### Exercise requirements
Locate and copy each line in the data that contains the word "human".

[Material to process Boundary: Start]

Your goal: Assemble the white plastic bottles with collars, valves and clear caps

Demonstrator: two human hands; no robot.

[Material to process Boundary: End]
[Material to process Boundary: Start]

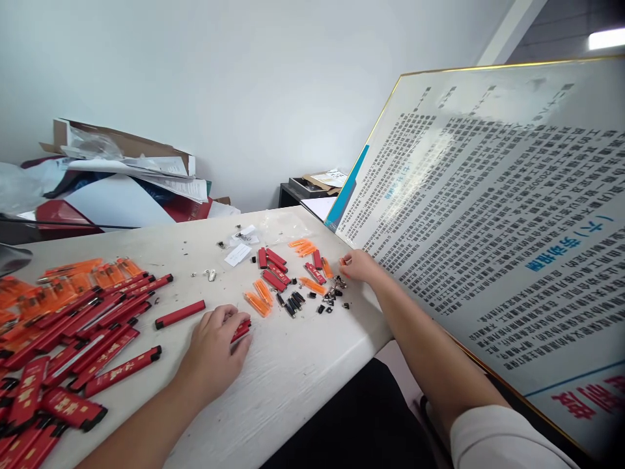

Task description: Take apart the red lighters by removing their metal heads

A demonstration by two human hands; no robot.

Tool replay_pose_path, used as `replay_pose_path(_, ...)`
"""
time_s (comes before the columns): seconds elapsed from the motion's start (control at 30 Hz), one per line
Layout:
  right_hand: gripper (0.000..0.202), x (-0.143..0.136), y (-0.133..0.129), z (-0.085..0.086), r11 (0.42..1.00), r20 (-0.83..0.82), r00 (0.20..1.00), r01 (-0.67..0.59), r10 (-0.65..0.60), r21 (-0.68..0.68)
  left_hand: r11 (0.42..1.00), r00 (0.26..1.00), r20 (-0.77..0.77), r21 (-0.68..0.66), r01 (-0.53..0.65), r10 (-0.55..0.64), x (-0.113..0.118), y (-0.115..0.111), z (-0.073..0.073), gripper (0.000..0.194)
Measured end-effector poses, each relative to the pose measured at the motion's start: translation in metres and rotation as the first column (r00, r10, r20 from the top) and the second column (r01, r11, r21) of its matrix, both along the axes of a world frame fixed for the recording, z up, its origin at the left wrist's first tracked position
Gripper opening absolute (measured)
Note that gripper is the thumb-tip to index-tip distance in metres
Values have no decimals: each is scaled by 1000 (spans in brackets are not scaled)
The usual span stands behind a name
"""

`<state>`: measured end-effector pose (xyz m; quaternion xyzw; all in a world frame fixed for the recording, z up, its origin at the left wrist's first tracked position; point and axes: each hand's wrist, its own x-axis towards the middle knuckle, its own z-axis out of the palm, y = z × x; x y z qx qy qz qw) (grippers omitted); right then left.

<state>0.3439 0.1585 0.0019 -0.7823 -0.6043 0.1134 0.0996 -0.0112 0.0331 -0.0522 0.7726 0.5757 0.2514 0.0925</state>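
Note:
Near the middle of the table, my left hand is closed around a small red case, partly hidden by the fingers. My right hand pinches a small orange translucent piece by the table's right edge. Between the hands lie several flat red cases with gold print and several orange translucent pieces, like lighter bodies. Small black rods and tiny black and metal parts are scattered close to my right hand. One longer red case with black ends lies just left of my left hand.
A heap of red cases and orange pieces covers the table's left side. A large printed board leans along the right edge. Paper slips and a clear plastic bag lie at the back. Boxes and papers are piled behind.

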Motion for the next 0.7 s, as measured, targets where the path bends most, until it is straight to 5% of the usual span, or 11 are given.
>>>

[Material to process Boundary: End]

### Worked solution
Demonstrator: two human hands; no robot.
A demonstration by two human hands; no robot.

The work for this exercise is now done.